PHOTO ADRIAN WYLD, ARCHIVES LA PRESSE CANADIENNE

Le député conservateur Pierre Paul-Hus

Le Parti conservateur déplore le manque de vigilance de CANAFE.

Il est étonnant que l’agence qui a pour mission de faciliter la détection et la prévention du blanchiment d’argent ne soit pas en mesure de détecter des irrégularités au sein de sa propre organisation.

Pierre Paul-Hus, député conservateur

« Ce n’est que le dernier d’une longue série de scandales de la part de ce gouvernement. Les libéraux doivent faire de la lumière sur cette affaire, nous dire quand ils ont pris connaissance du problème, et ce qu’ils vont faire pour que cela ne se reproduise plus », a ajouté le lieutenant politique de Pierre Poilievre au Québec.

Le Bloc québécois s’est montré lui aussi très critique. « Il y a au minimum une évidence.
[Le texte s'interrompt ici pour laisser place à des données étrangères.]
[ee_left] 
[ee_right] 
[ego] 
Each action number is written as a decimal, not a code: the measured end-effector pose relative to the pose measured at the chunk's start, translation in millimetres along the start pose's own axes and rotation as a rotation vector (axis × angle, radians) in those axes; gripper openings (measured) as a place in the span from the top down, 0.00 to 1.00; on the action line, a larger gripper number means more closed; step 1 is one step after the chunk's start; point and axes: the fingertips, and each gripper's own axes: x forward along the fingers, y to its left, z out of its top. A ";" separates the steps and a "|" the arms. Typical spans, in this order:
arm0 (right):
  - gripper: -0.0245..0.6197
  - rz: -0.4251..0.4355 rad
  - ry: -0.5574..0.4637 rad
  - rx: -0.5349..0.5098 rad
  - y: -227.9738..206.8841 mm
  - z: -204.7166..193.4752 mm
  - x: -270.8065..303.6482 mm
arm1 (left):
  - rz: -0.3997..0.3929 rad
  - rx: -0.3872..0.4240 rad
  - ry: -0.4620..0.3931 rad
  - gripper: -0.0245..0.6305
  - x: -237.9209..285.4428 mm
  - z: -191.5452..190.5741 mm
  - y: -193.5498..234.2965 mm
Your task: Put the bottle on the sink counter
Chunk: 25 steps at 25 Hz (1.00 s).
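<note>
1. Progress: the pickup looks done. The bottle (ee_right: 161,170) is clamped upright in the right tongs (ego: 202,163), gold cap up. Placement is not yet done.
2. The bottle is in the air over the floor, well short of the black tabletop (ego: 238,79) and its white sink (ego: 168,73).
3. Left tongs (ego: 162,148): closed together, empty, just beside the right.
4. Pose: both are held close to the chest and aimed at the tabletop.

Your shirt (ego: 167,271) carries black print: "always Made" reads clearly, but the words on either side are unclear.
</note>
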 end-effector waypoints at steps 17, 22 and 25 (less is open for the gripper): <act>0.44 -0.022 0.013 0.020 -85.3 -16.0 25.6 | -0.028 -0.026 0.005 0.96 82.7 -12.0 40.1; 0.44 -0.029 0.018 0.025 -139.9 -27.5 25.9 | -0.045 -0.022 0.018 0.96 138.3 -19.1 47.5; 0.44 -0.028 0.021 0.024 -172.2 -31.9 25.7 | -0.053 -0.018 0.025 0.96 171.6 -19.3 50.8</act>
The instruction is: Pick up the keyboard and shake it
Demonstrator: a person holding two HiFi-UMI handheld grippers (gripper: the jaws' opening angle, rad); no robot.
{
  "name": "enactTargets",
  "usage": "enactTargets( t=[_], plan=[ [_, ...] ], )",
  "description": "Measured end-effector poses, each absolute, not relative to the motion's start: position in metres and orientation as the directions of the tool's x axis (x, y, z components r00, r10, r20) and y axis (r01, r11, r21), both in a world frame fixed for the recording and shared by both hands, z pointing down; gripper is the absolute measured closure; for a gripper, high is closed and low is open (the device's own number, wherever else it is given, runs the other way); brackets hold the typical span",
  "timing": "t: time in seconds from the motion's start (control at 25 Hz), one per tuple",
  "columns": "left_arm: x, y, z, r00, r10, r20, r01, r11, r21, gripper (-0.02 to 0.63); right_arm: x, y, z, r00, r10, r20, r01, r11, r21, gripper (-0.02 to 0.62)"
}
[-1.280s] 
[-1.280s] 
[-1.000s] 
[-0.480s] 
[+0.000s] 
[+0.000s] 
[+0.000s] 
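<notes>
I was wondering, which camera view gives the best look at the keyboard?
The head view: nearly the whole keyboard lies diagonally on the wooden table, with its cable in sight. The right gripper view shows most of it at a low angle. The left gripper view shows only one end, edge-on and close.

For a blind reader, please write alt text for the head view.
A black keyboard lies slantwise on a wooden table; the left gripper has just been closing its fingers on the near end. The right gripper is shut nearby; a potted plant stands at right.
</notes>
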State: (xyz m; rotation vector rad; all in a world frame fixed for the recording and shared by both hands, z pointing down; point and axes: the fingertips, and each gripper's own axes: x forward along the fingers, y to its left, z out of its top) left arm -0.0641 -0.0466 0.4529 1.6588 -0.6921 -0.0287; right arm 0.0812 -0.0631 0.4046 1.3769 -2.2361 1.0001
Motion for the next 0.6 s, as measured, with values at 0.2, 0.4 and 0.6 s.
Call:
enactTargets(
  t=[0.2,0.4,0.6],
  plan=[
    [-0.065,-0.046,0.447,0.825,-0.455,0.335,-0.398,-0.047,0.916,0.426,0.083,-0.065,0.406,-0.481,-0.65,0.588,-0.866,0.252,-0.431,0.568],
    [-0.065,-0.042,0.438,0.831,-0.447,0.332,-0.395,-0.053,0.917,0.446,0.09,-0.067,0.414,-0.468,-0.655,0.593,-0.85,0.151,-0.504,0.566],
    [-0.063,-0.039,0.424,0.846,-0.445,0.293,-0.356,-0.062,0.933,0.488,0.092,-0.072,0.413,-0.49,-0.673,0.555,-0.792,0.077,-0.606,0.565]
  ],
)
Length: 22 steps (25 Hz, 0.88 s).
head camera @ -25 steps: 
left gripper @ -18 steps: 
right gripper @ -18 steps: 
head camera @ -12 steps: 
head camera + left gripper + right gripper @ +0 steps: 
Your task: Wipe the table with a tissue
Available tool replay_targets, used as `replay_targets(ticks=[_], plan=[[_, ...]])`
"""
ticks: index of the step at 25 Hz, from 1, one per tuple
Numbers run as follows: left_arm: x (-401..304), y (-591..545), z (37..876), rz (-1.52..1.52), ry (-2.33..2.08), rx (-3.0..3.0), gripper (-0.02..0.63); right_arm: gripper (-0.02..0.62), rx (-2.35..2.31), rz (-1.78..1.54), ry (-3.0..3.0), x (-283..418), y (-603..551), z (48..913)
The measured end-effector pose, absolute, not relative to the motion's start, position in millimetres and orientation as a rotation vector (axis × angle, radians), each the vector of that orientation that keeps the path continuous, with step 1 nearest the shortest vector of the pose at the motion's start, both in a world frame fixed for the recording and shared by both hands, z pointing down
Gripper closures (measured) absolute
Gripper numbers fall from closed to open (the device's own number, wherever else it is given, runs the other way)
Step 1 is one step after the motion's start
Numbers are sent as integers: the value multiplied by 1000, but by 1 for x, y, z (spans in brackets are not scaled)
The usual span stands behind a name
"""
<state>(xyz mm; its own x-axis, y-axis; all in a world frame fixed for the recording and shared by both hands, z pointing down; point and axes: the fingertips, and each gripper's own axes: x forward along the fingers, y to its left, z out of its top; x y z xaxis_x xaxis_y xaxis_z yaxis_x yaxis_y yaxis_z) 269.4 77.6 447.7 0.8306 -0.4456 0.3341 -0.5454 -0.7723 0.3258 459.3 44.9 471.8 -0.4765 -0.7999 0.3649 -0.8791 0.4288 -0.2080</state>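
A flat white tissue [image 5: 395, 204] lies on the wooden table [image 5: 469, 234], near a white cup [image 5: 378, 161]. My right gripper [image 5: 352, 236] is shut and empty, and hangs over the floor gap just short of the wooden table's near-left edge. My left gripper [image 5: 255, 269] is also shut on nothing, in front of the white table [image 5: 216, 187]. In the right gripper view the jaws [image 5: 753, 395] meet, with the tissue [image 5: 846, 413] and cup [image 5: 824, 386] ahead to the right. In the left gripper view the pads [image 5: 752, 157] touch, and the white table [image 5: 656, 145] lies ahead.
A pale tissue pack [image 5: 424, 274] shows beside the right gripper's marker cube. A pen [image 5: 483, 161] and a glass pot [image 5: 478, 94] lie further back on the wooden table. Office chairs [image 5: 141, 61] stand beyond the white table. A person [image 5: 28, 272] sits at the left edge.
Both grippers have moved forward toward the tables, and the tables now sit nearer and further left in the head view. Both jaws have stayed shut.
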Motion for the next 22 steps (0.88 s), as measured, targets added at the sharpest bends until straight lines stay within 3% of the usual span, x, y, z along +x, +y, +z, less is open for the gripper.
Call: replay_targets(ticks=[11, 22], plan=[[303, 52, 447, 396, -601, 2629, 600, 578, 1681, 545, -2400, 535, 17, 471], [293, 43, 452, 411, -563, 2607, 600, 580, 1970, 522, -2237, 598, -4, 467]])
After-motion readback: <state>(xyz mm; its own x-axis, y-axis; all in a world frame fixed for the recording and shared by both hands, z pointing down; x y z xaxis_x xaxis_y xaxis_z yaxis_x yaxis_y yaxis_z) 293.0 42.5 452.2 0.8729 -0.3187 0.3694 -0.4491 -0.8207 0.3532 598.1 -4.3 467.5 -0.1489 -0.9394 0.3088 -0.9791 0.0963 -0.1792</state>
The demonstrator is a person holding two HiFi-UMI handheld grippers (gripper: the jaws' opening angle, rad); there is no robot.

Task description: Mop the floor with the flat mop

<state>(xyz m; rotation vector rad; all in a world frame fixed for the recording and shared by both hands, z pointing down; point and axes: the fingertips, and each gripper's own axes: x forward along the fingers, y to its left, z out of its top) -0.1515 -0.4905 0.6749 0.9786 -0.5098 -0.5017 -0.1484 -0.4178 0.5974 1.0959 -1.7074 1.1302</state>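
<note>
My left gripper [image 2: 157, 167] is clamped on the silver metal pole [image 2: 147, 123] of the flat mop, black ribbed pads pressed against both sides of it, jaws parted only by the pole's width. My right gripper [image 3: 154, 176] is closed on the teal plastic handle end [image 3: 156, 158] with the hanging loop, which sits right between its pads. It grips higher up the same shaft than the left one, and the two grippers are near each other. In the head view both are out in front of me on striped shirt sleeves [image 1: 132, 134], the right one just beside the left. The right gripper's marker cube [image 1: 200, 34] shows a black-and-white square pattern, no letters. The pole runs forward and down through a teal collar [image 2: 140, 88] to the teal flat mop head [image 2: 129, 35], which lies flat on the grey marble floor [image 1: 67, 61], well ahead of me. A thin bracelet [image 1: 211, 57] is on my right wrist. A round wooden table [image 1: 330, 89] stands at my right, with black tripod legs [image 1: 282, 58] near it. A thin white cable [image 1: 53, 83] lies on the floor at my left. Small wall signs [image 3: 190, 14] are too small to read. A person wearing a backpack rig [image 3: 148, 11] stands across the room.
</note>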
Il y a une apparence de conflit d’intérêts. Une enquête doit être déclenchée sur ce dossier. Nous ne comprenons pas comment cet employé peut toujours être à l’emploi de l’administration publique fédérale », a déclaré le député René Villemure, porte-parole du Bloc québécois en matière d’éthique.

Depuis plusieurs mois, le gouvernement fédéral envisage d’élargir l’utilisation de l’intelligence artificielle dans le déploiement de ses nombreux programmes. Ce virage pourrait constituer une véritable manne de contrats pour les entreprises privées œuvrant dans ce secteur.